Your task is to repeat exactly the lines below between the line holding "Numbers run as" and the line holding "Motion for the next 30", inclusive, and only those.
■ ■ ■ ■ ■
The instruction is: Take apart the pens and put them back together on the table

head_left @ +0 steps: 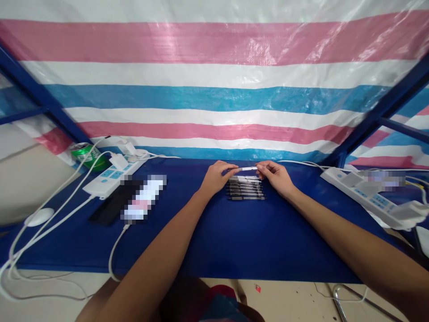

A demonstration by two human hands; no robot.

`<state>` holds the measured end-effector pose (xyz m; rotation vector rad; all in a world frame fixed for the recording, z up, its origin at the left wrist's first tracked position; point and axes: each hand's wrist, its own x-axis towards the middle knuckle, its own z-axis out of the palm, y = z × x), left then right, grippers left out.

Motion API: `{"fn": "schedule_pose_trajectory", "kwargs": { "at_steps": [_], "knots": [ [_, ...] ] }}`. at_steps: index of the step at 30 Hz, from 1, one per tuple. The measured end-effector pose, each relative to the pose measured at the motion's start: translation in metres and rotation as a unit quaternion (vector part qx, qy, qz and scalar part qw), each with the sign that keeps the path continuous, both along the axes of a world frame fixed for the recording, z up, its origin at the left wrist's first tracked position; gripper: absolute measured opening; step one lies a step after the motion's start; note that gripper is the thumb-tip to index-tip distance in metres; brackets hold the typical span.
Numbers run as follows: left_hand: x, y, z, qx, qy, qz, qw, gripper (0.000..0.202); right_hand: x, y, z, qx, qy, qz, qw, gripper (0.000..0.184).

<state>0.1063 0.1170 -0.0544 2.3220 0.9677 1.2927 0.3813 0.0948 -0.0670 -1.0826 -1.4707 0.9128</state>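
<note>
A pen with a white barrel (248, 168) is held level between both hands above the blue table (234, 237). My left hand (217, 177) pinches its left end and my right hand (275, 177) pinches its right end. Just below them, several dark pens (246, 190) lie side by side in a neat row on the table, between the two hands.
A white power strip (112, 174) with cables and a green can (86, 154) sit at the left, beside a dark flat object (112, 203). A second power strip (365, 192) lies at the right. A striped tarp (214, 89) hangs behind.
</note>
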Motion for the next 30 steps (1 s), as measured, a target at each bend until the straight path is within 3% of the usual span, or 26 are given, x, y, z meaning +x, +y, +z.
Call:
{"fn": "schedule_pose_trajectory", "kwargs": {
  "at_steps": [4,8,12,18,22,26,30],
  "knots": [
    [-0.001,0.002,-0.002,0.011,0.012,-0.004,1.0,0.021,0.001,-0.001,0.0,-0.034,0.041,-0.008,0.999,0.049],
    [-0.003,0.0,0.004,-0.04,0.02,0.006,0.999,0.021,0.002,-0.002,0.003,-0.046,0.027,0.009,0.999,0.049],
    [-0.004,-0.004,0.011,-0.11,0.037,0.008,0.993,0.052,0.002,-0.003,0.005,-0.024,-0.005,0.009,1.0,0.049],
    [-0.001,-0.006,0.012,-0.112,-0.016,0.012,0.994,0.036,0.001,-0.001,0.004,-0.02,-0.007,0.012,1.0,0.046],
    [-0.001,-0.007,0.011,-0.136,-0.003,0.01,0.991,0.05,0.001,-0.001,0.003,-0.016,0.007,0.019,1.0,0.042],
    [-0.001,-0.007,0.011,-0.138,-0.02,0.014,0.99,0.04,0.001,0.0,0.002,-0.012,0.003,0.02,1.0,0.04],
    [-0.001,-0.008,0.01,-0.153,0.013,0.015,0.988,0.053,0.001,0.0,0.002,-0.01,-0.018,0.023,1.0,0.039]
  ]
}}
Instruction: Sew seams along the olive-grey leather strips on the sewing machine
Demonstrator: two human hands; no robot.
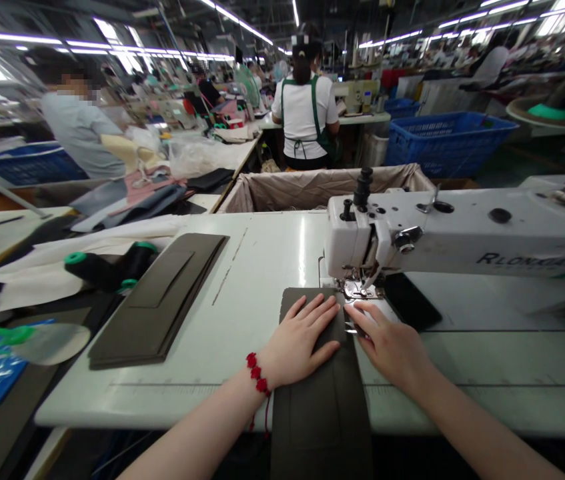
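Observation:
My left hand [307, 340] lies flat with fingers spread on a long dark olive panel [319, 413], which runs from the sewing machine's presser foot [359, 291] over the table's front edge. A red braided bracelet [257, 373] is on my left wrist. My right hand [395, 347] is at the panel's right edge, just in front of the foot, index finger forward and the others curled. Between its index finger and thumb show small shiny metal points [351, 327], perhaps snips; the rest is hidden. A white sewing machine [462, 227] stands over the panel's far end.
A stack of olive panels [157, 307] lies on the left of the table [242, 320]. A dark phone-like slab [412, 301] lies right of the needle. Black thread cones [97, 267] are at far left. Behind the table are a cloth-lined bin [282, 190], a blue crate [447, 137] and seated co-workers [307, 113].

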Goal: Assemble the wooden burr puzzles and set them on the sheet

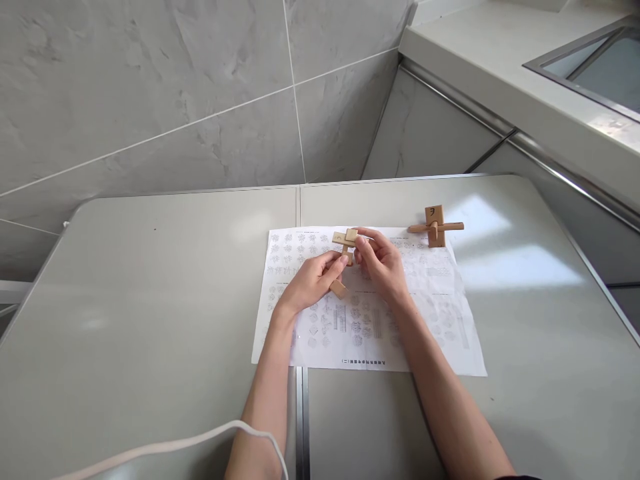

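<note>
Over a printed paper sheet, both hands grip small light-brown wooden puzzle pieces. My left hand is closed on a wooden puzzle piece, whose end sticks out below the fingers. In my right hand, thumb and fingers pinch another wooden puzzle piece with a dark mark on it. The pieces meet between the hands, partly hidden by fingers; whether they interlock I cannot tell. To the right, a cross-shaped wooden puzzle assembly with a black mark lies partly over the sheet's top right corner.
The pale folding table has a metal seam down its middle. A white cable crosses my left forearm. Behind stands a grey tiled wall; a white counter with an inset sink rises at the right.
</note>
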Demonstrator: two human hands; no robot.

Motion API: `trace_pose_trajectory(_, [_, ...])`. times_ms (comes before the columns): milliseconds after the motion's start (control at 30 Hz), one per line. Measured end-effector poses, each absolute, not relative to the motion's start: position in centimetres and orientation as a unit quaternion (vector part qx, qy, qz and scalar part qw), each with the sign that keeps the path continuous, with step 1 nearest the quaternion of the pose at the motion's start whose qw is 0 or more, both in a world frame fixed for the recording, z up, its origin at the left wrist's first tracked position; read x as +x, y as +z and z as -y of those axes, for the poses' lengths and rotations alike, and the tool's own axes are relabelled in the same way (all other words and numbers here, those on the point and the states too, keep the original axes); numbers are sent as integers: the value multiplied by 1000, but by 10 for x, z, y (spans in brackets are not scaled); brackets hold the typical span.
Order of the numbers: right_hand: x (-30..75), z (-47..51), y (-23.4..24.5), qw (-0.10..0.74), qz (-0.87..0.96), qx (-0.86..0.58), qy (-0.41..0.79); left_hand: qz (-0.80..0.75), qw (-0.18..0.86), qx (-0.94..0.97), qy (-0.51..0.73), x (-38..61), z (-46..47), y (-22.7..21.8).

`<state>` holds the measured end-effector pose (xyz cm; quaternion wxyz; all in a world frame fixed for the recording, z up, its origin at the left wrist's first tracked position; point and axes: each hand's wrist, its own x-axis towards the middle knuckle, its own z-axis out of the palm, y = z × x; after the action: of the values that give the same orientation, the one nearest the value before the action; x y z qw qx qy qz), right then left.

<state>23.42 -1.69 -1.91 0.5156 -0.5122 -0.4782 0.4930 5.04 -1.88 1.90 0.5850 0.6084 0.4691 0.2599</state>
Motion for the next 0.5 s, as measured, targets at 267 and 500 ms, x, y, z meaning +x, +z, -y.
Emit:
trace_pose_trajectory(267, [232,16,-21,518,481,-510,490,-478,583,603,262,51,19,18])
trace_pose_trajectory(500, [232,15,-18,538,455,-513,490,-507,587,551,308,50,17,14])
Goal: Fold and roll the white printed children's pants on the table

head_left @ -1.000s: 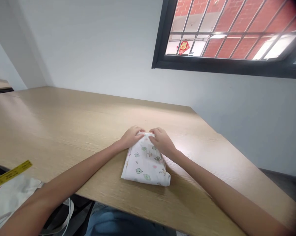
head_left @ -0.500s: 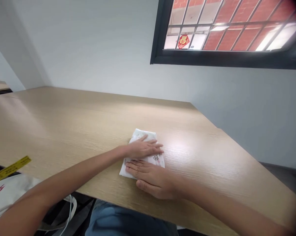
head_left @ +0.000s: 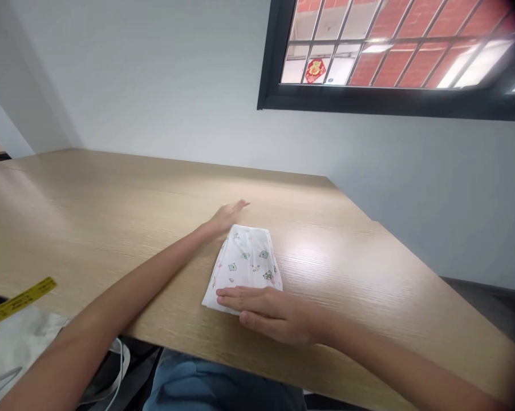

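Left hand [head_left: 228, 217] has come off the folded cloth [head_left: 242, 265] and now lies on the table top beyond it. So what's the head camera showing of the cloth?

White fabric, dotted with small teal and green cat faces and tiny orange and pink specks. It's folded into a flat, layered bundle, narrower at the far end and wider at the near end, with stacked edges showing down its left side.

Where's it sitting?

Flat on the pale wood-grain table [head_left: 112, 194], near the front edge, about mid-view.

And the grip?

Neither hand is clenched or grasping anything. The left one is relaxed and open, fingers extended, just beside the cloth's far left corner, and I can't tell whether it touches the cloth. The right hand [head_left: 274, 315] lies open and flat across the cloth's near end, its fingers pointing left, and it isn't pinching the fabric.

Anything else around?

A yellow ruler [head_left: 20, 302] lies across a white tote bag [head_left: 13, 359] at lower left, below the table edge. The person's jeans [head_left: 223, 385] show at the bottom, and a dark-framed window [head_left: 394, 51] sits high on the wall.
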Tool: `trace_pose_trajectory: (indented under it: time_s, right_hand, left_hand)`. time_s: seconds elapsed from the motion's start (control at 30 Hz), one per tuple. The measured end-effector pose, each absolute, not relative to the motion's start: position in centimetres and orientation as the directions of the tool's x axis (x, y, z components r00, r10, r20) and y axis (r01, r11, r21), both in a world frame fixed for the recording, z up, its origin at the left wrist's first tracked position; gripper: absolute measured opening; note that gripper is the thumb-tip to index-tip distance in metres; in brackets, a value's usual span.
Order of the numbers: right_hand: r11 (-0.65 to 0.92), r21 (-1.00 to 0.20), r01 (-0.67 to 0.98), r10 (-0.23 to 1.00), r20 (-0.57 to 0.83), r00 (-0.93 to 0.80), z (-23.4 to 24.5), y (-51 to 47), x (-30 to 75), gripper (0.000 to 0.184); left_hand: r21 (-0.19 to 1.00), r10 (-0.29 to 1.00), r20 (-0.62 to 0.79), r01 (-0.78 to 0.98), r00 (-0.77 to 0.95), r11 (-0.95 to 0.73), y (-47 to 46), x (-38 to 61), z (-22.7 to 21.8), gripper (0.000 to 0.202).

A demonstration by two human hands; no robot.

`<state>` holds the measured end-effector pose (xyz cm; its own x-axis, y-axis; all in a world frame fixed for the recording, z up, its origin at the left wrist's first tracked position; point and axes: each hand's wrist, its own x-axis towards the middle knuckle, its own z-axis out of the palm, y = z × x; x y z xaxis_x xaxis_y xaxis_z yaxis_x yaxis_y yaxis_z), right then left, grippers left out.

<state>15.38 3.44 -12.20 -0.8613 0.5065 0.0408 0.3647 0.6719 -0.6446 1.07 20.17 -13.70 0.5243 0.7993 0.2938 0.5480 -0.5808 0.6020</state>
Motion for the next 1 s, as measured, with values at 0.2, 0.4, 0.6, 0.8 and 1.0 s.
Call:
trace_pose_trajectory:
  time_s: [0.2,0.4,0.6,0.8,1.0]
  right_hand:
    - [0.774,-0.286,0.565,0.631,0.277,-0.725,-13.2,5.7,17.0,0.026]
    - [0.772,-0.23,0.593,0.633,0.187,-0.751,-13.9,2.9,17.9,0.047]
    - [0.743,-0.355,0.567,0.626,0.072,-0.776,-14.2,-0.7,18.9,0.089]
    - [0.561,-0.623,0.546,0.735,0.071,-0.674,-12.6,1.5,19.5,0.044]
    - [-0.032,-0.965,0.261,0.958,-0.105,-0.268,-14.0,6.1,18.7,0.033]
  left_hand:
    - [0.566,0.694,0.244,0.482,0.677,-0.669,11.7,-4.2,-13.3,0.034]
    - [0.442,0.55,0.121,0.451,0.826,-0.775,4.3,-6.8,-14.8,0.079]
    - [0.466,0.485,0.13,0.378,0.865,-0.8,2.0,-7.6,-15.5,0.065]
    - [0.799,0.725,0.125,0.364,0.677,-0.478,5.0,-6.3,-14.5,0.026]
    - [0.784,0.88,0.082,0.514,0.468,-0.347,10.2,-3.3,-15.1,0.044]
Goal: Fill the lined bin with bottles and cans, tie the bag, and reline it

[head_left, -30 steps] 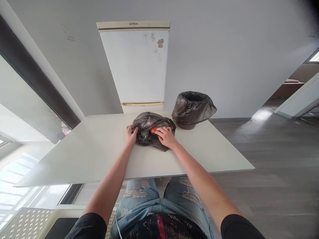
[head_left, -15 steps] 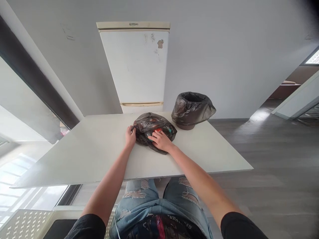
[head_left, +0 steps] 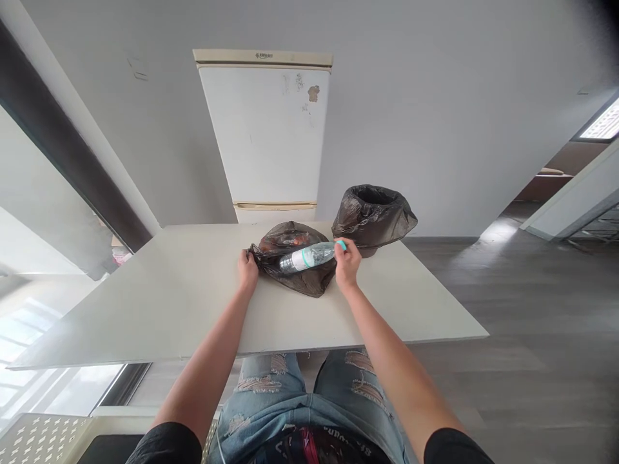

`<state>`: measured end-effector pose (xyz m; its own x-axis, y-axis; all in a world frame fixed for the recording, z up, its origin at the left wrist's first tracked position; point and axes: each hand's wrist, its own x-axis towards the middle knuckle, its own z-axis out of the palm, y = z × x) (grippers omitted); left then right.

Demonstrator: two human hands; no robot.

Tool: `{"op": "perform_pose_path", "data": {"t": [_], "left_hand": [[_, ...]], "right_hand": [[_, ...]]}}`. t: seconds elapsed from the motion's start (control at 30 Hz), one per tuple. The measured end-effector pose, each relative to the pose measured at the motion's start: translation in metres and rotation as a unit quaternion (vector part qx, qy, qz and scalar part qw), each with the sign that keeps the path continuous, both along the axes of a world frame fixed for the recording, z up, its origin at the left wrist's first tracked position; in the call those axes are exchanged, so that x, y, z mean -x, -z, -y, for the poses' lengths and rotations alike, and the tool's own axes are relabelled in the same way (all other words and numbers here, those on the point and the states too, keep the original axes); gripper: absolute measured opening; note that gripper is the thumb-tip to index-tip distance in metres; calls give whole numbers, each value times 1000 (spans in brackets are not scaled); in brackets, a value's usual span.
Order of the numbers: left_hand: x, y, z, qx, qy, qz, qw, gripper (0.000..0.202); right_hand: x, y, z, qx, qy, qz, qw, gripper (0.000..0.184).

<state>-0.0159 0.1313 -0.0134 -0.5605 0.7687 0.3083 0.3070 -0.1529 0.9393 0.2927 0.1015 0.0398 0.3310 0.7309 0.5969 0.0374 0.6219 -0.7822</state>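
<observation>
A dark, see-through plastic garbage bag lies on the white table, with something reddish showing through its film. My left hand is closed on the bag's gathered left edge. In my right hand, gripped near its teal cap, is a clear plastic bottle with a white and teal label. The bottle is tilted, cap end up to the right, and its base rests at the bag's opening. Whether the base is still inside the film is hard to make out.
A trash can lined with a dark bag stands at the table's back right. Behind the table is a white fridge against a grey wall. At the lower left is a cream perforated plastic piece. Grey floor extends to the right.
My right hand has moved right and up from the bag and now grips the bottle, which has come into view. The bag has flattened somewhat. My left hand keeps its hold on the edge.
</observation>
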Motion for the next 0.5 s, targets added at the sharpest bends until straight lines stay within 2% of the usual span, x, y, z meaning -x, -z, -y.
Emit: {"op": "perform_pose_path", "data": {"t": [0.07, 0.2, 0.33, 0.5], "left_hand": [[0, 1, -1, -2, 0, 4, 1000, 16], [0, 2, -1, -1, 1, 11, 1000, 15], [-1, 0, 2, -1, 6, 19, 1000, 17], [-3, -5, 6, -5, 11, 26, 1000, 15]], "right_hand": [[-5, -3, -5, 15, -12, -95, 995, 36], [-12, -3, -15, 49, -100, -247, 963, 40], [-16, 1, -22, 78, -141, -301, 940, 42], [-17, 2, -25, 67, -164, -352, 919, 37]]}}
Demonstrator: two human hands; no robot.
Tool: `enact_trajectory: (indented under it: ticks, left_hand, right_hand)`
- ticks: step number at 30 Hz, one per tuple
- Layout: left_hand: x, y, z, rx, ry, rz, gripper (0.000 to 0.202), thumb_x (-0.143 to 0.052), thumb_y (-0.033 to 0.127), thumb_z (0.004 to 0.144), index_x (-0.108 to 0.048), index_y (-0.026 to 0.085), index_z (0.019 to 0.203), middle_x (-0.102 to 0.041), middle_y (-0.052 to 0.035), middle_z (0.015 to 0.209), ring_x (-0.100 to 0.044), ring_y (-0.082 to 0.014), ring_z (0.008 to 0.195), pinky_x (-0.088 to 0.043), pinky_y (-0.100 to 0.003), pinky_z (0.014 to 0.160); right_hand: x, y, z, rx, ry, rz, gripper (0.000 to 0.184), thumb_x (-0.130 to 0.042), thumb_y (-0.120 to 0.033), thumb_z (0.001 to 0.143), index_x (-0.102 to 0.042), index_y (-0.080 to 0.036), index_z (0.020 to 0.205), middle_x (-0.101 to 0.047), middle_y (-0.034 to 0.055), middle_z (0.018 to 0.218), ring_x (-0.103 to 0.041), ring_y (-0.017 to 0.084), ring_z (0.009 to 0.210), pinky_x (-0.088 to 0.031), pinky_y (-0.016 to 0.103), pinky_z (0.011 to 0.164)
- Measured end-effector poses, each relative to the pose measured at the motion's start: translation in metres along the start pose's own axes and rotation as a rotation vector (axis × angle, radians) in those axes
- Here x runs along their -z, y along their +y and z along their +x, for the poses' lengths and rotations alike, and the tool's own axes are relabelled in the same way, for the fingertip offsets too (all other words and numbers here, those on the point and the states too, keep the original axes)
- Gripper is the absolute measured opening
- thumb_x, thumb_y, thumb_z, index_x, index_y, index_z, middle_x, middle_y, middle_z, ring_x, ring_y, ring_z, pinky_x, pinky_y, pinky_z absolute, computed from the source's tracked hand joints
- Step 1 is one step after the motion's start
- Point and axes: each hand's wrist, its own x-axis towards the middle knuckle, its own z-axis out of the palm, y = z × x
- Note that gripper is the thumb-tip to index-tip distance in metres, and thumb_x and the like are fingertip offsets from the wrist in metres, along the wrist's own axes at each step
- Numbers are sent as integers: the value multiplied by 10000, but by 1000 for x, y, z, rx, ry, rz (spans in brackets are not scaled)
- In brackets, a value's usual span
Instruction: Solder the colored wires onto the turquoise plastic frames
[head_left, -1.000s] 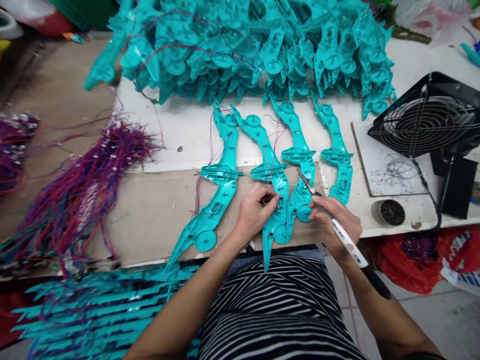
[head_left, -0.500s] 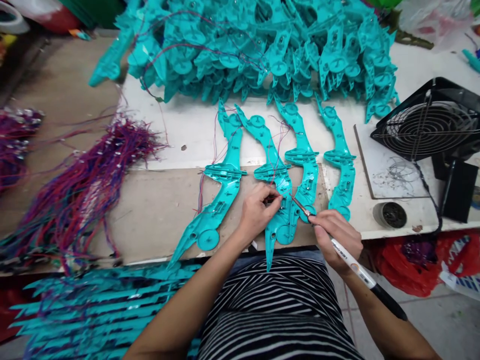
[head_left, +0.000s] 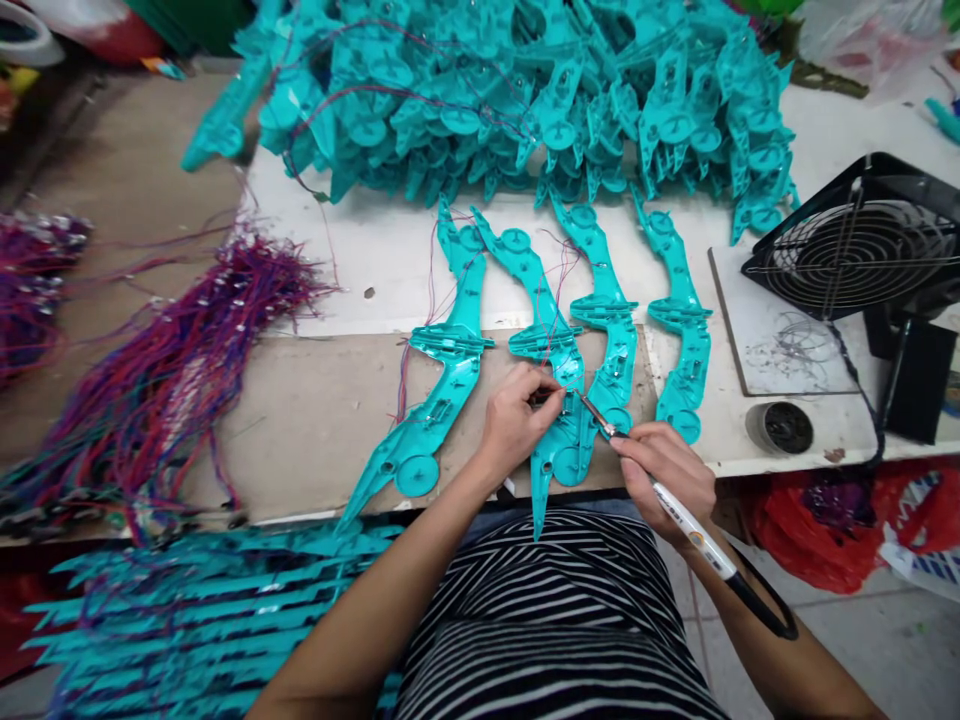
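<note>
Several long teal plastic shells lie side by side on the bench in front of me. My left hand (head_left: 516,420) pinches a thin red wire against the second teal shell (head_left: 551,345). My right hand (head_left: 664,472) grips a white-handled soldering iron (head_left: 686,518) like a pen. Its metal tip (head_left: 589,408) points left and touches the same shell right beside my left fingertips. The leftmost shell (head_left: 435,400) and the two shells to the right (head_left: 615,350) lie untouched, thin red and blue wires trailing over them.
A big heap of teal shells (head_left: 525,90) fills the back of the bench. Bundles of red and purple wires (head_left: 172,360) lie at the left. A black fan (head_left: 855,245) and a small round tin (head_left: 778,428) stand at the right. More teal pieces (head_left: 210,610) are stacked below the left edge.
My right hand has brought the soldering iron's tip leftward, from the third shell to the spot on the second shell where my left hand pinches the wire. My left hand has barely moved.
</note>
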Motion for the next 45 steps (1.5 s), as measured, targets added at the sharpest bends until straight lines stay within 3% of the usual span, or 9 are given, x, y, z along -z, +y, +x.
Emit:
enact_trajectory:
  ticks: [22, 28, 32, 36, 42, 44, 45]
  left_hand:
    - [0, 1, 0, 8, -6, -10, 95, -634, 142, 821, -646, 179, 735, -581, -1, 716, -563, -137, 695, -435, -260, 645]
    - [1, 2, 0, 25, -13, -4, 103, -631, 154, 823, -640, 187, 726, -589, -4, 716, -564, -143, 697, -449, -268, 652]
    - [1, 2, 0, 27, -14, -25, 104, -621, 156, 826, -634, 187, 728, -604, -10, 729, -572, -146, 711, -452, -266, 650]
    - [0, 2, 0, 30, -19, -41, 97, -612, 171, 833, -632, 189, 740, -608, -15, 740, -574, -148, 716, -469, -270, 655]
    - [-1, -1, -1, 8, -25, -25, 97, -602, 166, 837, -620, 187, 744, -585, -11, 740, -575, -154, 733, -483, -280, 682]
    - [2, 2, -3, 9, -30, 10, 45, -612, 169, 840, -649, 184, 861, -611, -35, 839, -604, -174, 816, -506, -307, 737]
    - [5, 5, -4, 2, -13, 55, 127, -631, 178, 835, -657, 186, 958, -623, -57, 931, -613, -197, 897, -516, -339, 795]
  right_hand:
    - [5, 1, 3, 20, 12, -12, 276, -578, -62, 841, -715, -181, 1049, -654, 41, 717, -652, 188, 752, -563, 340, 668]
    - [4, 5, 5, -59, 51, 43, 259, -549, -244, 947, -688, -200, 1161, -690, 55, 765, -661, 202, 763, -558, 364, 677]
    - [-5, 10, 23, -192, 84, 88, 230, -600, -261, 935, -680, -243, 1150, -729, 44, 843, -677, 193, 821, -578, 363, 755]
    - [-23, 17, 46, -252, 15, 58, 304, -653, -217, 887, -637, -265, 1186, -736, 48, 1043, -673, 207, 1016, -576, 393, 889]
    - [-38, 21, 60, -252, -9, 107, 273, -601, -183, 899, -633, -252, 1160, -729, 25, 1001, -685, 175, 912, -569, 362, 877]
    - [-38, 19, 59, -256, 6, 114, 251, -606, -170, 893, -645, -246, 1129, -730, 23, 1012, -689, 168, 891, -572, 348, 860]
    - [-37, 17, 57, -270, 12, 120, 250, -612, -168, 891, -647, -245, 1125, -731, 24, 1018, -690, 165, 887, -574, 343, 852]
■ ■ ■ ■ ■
*Result*
Numbers run as follows: left_hand: x, y, z, qx, qy, qz, qw, gripper (0.000..0.202); right_hand: x, y, z, qx, qy, qz, qw, gripper (0.000..0.184).

<state>0.1063 0.1170 -0.0544 2.3220 0.9677 1.2927 0.3813 0.0948 -0.0670 -1.0826 -1.4707 0.9128</state>
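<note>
A pen with a white barrel (248, 168) is held level between both hands above the blue table (234, 237). My left hand (217, 177) pinches its left end and my right hand (275, 177) pinches its right end. Just below them, several dark pens (246, 190) lie side by side in a neat row on the table, between the two hands.
A white power strip (112, 174) with cables and a green can (86, 154) sit at the left, beside a dark flat object (112, 203). A second power strip (365, 192) lies at the right. A striped tarp (214, 89) hangs behind.
</note>
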Motion for the next 30 steps (1 s), as measured, a target at each bend until the straight path is within 3% of the usual span, or 26 are given, x, y, z meaning +x, +y, +z.

The answer has been written out completely.